**Required work**
Of the lines below, report only those that contain "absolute".

═══ Materials provided ═══

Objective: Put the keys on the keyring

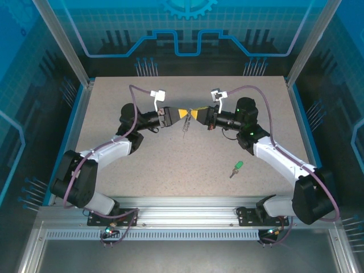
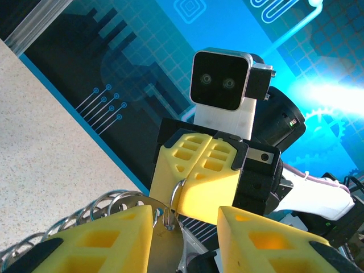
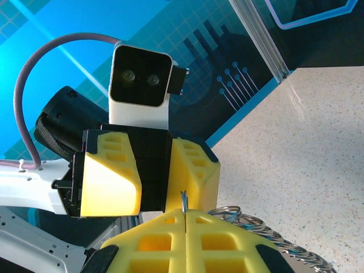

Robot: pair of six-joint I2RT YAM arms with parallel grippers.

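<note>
The green-headed key (image 1: 237, 167) lies flat on the table, right of centre and well away from both grippers. Above the table's middle the two grippers meet tip to tip. My right gripper (image 1: 195, 115) (image 3: 185, 213) is shut on a thin wire ring of the keyring (image 2: 173, 196) (image 3: 184, 199). The keyring's grey metal body (image 2: 162, 244) lies between my left gripper's (image 1: 183, 115) (image 2: 185, 222) fingers, against the left one. Those jaws stand apart. A string of silvery links (image 2: 85, 216) (image 3: 261, 227) hangs from the keyring (image 1: 185, 127).
The speckled table (image 1: 170, 170) has blue walls at left, right and back. Both arms reach in from the near corners, elbows bent outward. An aluminium rail (image 1: 182, 219) runs along the near edge.
</note>
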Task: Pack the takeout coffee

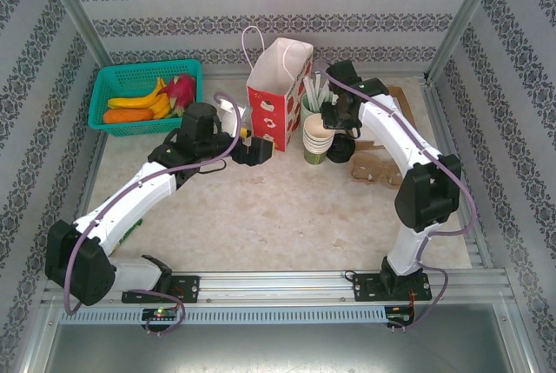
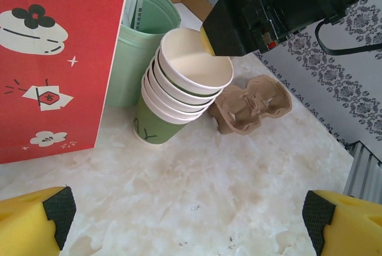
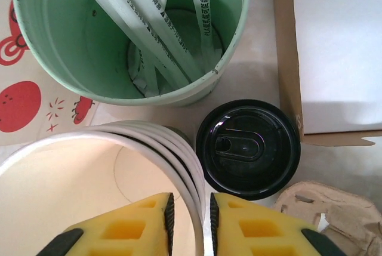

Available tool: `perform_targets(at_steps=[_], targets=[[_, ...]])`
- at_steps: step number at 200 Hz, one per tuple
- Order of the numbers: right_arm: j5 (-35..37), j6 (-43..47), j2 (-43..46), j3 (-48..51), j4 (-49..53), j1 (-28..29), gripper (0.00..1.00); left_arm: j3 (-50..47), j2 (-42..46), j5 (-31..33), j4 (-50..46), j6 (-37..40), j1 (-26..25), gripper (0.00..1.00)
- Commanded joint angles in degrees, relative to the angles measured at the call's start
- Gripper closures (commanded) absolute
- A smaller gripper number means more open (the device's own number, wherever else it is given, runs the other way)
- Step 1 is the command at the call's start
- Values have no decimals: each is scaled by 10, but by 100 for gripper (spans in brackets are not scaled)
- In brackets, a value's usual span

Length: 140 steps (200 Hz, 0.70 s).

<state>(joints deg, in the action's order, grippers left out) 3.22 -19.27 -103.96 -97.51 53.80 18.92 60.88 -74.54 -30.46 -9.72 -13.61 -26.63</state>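
Top cam: fixed, high behind my arm bases, angled down and forward, wide on the whole worktop (image 1: 261, 216). Left wrist cam: low and close, faces across the surface at the red paper bag (image 2: 54, 59) and stack of paper cups (image 2: 179, 89), with my left gripper (image 2: 188, 208) at the bottom edge. Right wrist cam: straight down, very near, over that stack, the mint straw cup (image 3: 59, 47) and takeout coffee (image 3: 248, 148). All three share the stack and the straw cup.
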Motion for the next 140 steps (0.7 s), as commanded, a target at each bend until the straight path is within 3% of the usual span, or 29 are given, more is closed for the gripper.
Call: perform_targets(at_steps=[1, 68, 140], targets=[[10, 12, -10, -20, 21, 3, 81, -1, 0, -6, -7, 14, -5, 1], [-8, 22, 16, -13, 5, 4, 100, -6, 2, 34, -5, 9, -5, 1], [-56, 35, 36, -11, -24, -5, 100, -1, 0, 65, -13, -12, -5, 1]])
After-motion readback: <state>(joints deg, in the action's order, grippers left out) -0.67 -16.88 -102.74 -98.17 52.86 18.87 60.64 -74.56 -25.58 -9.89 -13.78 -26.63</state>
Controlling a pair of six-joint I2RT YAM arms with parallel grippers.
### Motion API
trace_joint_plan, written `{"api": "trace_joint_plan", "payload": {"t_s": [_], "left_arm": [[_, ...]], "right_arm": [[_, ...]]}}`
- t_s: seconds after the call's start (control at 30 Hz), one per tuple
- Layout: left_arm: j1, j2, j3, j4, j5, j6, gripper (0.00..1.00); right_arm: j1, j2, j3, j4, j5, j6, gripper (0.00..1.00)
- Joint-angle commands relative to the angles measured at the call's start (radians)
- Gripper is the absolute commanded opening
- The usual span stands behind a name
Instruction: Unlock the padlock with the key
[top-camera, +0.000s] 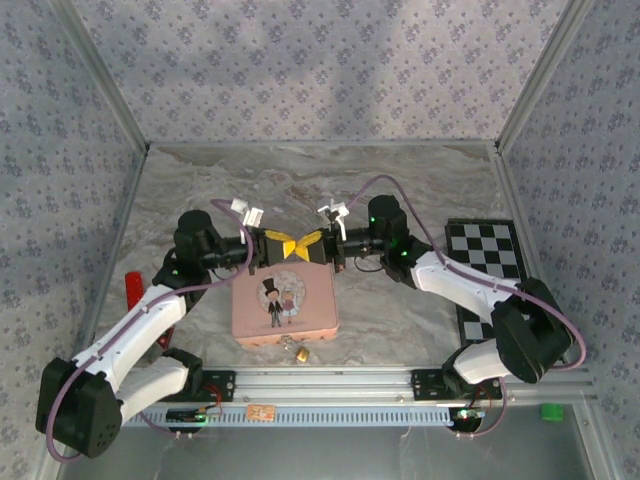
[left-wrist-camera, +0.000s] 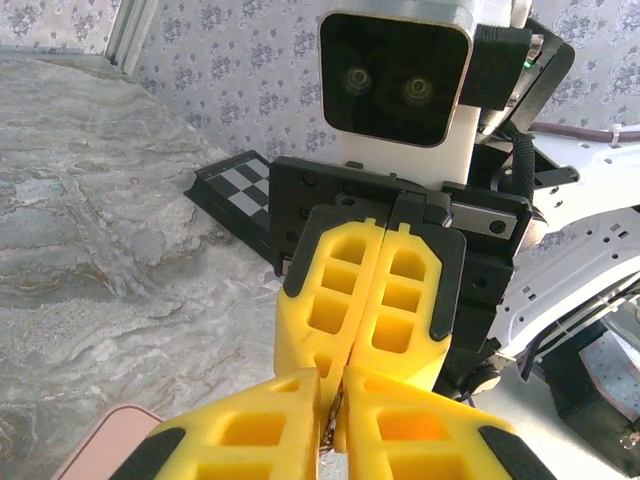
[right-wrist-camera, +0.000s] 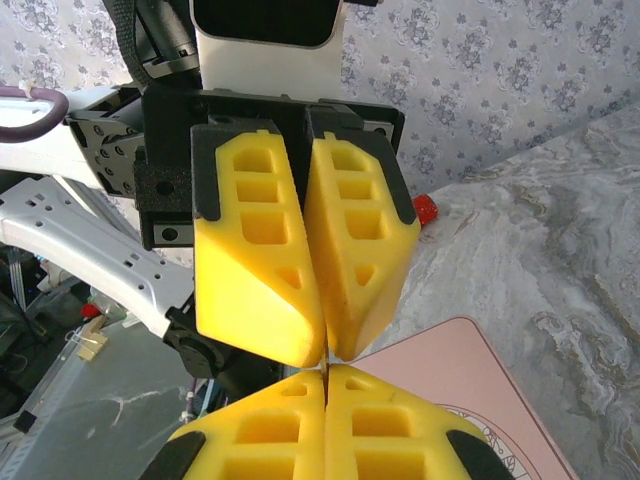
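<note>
Above the far edge of the pink tin (top-camera: 285, 305), the left end effector (top-camera: 281, 247) and the right end effector (top-camera: 312, 245) met tip to tip, closing off that space. Beyond the tin, the worktop (top-camera: 300, 175) lay open up to the back wall. The padlock (top-camera: 298, 350) sat just beside the tin's near edge, in the narrow strip before the metal rail (top-camera: 330, 380). Right of the tin a checkered board (top-camera: 485, 250) lay well apart, and left of it a red object (top-camera: 132, 288) sat by the side wall.

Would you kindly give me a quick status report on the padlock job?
Left gripper and right gripper shut, tips meeting above the pink tin. Left pinches a sliver, likely the key. The padlock lies untouched by the tin's near edge.
</note>
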Motion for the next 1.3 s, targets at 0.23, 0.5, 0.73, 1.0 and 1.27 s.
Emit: {"api": "trace_joint_plan", "payload": {"t_s": [0.23, 0.5, 0.73, 1.0, 1.27], "left_arm": [[-0.009, -0.002, 0.039, -0.002, 0.025, 0.015, 0.12], [-0.014, -0.001, 0.042, -0.009, 0.032, 0.019, 0.07], [-0.02, 0.009, 0.057, -0.031, 0.012, 0.022, 0.0], [-0.02, 0.03, 0.105, -0.159, -0.163, 0.06, 0.0], [-0.035, -0.013, 0.158, -0.3, -0.357, 0.092, 0.0]], "right_arm": [[0.006, 0.008, 0.003, 0.034, -0.037, 0.013, 0.0], [0.003, 0.005, 0.002, 0.04, -0.027, 0.022, 0.0], [-0.008, 0.002, -0.003, 0.058, -0.015, 0.048, 0.02], [-0.025, -0.048, -0.066, 0.058, 0.073, 0.035, 0.48], [-0.095, -0.14, -0.178, 0.133, 0.197, 0.092, 0.54]]}}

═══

**Solution to the problem**
- Gripper closures (commanded) absolute
- Gripper is the absolute commanded opening

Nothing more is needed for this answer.